■ WHAT TO WORK ON: Please reproduce, exactly as given, the lines running from the start of the data to the line containing "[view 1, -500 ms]", inclusive, and omit the pictures.

■ TASK MATERIAL:
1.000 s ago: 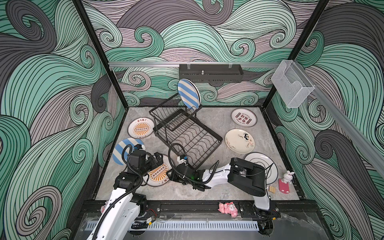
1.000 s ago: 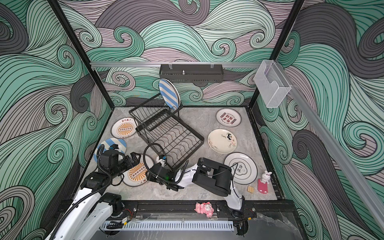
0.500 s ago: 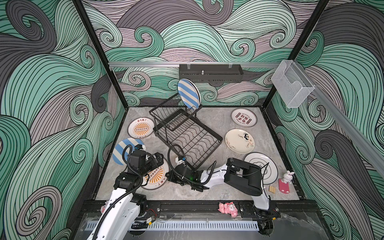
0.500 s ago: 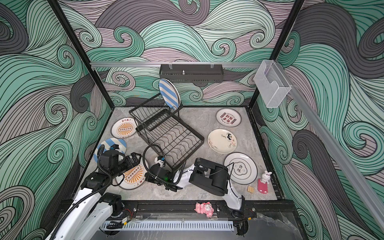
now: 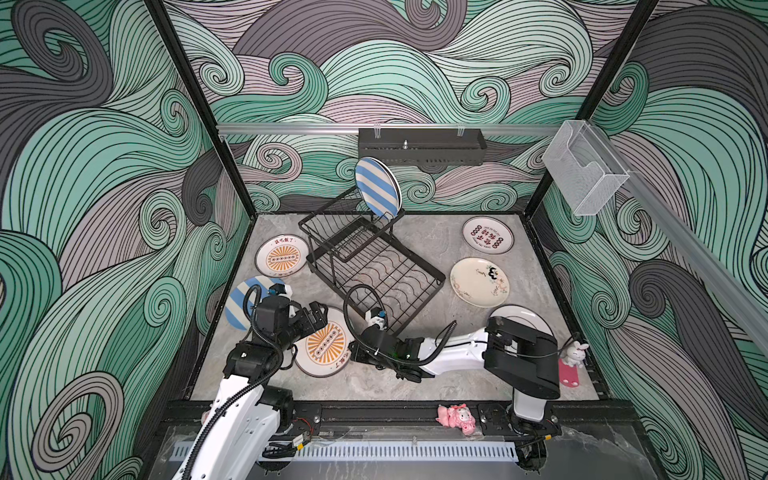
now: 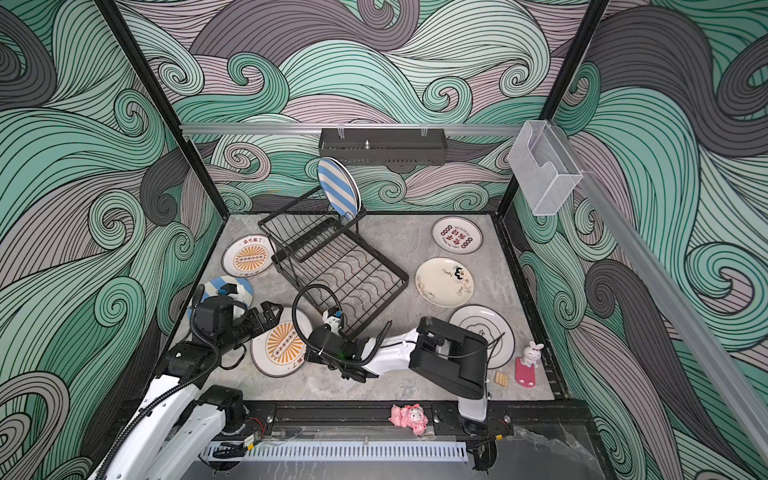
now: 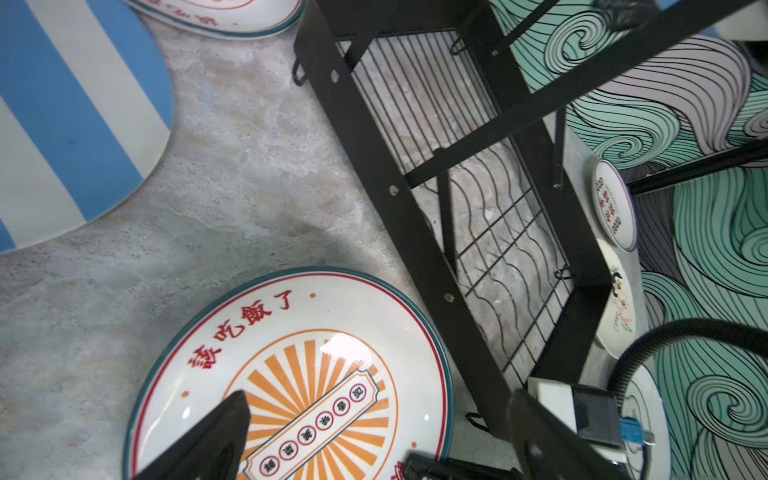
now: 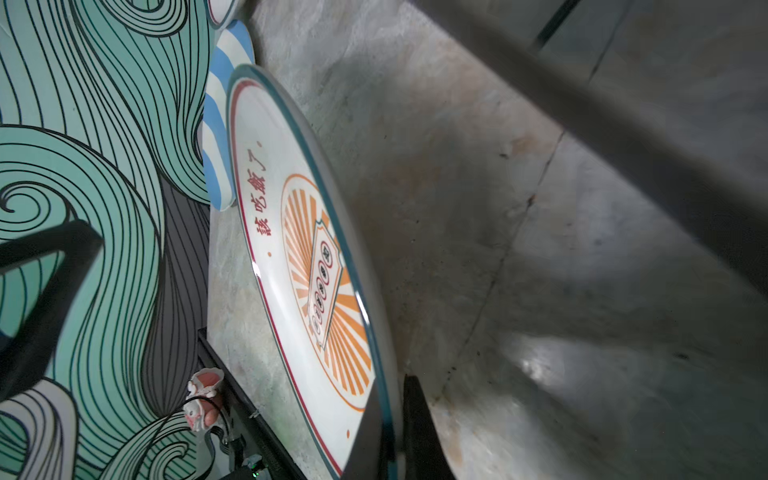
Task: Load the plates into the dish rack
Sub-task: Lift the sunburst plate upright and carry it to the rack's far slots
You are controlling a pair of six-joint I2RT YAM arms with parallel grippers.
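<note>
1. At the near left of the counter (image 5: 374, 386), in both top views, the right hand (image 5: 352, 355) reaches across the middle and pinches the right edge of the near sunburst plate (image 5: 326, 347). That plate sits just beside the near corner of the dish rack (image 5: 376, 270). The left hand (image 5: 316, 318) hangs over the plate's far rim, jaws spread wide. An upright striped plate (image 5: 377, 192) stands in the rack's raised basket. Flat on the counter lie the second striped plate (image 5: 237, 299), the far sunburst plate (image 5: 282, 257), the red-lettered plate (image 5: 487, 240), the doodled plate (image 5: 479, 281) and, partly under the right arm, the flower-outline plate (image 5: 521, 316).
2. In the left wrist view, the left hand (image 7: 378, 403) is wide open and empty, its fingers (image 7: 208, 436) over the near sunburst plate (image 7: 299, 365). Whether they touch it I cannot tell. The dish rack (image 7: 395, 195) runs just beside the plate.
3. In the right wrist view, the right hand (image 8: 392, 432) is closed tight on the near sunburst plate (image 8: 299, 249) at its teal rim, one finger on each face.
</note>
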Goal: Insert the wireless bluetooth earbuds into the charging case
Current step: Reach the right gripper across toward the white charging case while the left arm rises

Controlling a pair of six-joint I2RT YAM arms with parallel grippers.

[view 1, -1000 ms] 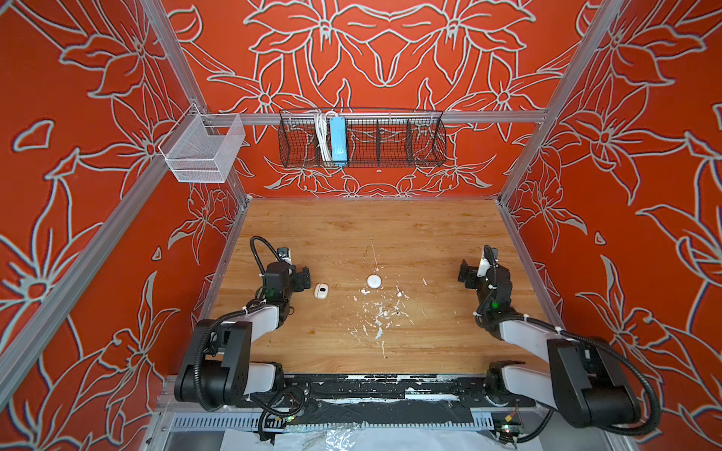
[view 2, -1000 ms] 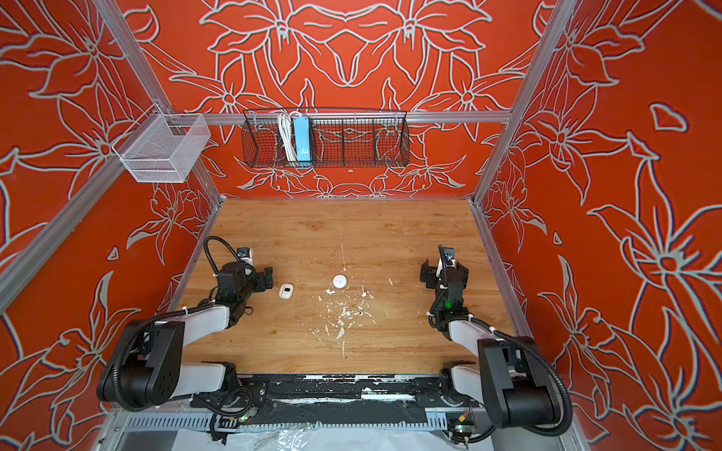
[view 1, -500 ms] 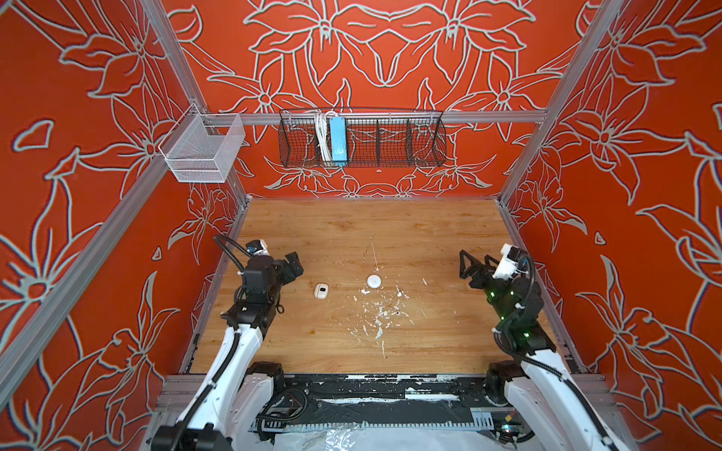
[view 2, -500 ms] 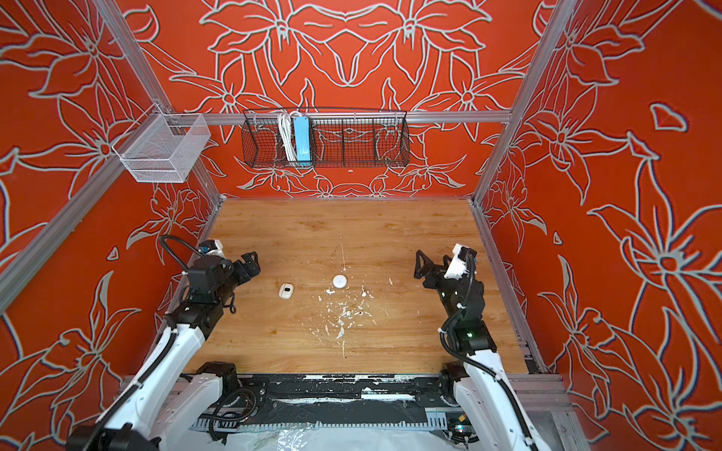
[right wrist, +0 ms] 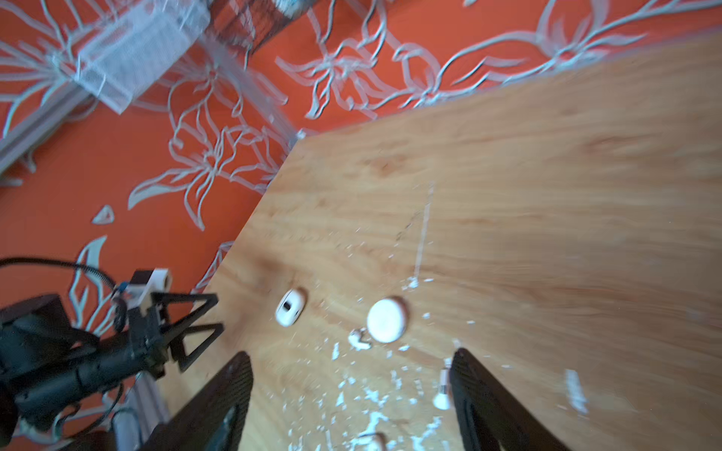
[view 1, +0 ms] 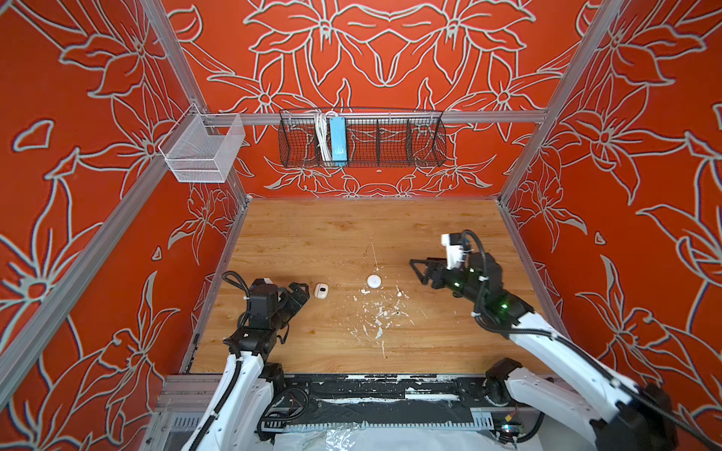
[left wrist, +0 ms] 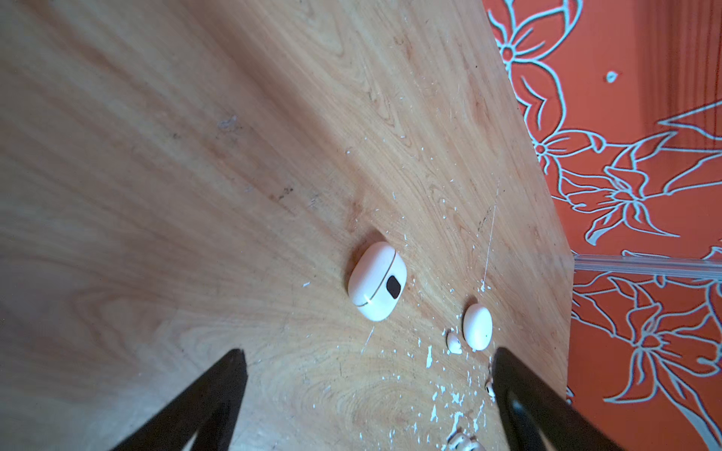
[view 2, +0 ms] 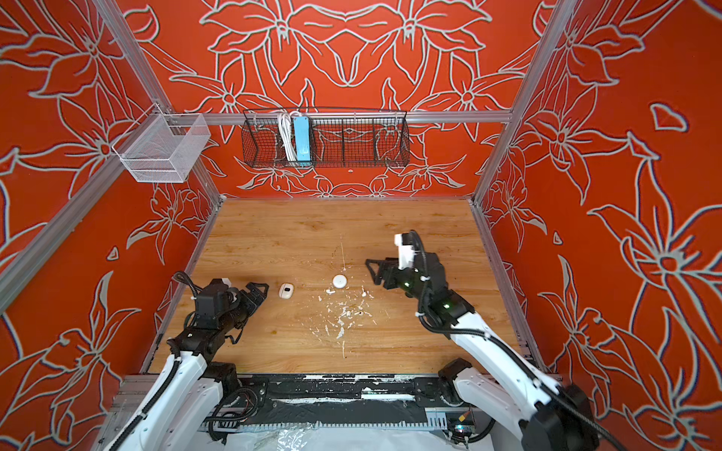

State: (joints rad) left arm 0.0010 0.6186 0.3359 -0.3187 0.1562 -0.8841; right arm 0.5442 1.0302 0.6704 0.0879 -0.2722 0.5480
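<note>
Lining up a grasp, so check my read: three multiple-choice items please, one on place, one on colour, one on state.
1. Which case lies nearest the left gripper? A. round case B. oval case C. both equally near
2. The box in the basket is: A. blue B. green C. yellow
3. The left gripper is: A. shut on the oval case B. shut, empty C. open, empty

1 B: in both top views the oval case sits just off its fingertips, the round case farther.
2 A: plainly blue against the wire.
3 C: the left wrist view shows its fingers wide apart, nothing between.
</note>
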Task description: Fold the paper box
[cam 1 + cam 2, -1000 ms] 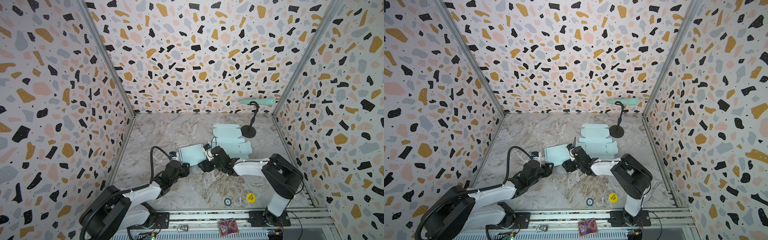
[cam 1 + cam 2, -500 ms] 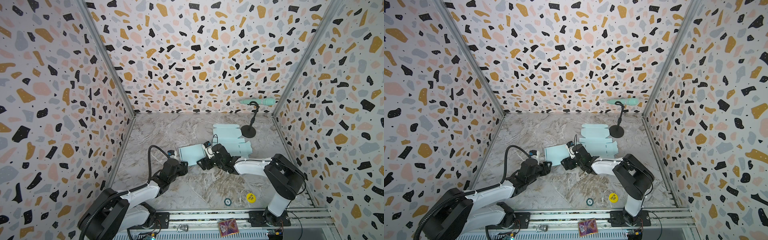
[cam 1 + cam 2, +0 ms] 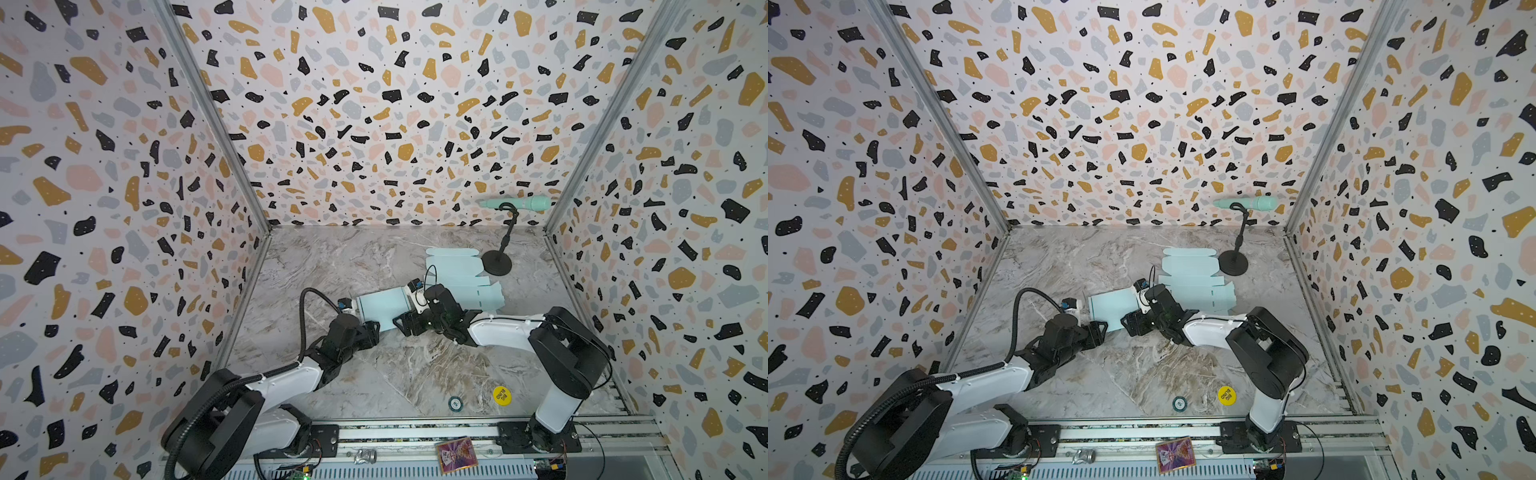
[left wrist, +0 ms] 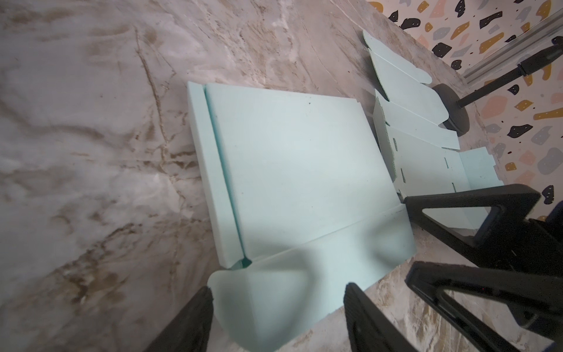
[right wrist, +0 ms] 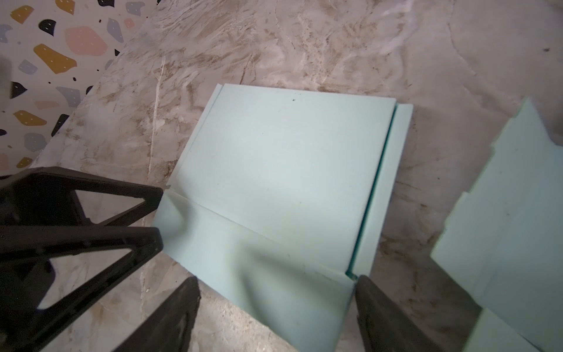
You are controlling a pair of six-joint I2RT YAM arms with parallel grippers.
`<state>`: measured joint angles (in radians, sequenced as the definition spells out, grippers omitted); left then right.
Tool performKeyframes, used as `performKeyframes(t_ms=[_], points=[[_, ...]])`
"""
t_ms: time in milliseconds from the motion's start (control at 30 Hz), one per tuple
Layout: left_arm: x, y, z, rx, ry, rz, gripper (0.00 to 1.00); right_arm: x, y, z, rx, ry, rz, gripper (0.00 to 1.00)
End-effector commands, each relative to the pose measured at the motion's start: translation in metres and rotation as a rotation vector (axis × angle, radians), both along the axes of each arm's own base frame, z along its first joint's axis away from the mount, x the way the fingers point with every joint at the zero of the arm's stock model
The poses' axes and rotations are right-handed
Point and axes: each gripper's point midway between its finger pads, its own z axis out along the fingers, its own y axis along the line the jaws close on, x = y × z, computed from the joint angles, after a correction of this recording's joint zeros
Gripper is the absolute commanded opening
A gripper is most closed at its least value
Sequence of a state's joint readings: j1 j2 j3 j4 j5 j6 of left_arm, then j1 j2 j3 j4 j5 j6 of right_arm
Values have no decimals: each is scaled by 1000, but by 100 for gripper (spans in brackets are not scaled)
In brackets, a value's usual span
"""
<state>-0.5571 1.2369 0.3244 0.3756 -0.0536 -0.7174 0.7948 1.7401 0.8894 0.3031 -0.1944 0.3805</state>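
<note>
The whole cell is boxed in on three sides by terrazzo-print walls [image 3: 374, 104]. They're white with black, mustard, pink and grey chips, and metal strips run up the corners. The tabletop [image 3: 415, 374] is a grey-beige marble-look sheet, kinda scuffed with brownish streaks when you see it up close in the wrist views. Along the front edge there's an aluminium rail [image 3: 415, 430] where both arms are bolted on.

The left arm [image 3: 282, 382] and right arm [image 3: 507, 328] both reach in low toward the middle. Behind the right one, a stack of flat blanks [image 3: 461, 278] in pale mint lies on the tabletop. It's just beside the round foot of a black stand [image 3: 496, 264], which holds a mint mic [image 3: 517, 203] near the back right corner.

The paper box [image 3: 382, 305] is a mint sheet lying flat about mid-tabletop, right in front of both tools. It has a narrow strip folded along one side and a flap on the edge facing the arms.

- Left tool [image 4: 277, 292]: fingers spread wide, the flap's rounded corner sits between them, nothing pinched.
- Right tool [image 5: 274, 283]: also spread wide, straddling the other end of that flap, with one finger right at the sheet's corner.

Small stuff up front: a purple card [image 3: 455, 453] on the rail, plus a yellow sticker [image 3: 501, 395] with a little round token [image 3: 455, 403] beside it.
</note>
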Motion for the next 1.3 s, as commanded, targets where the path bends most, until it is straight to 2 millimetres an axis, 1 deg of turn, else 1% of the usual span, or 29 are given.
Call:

■ ANSWER TO THIS TASK:
1.000 s ago: 
1.000 s ago: 
0.500 s ago: 
0.500 s ago: 
now: 
now: 
now: 
now: 
Task: Load the plates into the dish rack
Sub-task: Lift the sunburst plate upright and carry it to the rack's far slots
You are controlling a pair of six-joint I2RT YAM arms with parallel grippers.
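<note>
1. At the near left of the counter (image 5: 374, 386), in both top views, the right hand (image 5: 352, 355) reaches across the middle and pinches the right edge of the near sunburst plate (image 5: 326, 347). That plate sits just beside the near corner of the dish rack (image 5: 376, 270). The left hand (image 5: 316, 318) hangs over the plate's far rim, jaws spread wide. An upright striped plate (image 5: 377, 192) stands in the rack's raised basket. Flat on the counter lie the second striped plate (image 5: 237, 299), the far sunburst plate (image 5: 282, 257), the red-lettered plate (image 5: 487, 240), the doodled plate (image 5: 479, 281) and, partly under the right arm, the flower-outline plate (image 5: 521, 316).
2. In the left wrist view, the left hand (image 7: 378, 403) is wide open and empty, its fingers (image 7: 208, 436) over the near sunburst plate (image 7: 299, 365). Whether they touch it I cannot tell. The dish rack (image 7: 395, 195) runs just beside the plate.
3. In the right wrist view, the right hand (image 8: 392, 432) is closed tight on the near sunburst plate (image 8: 299, 249) at its teal rim, one finger on each face.
</note>
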Goal: Insert the wireless bluetooth earbuds into the charging case
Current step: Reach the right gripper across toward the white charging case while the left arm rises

Controlling a pair of six-joint I2RT YAM arms with parallel grippers.

[view 1, -1000 ms] 
[view 2, -1000 ms] 
[view 1, -500 ms] 

This answer requires nothing more.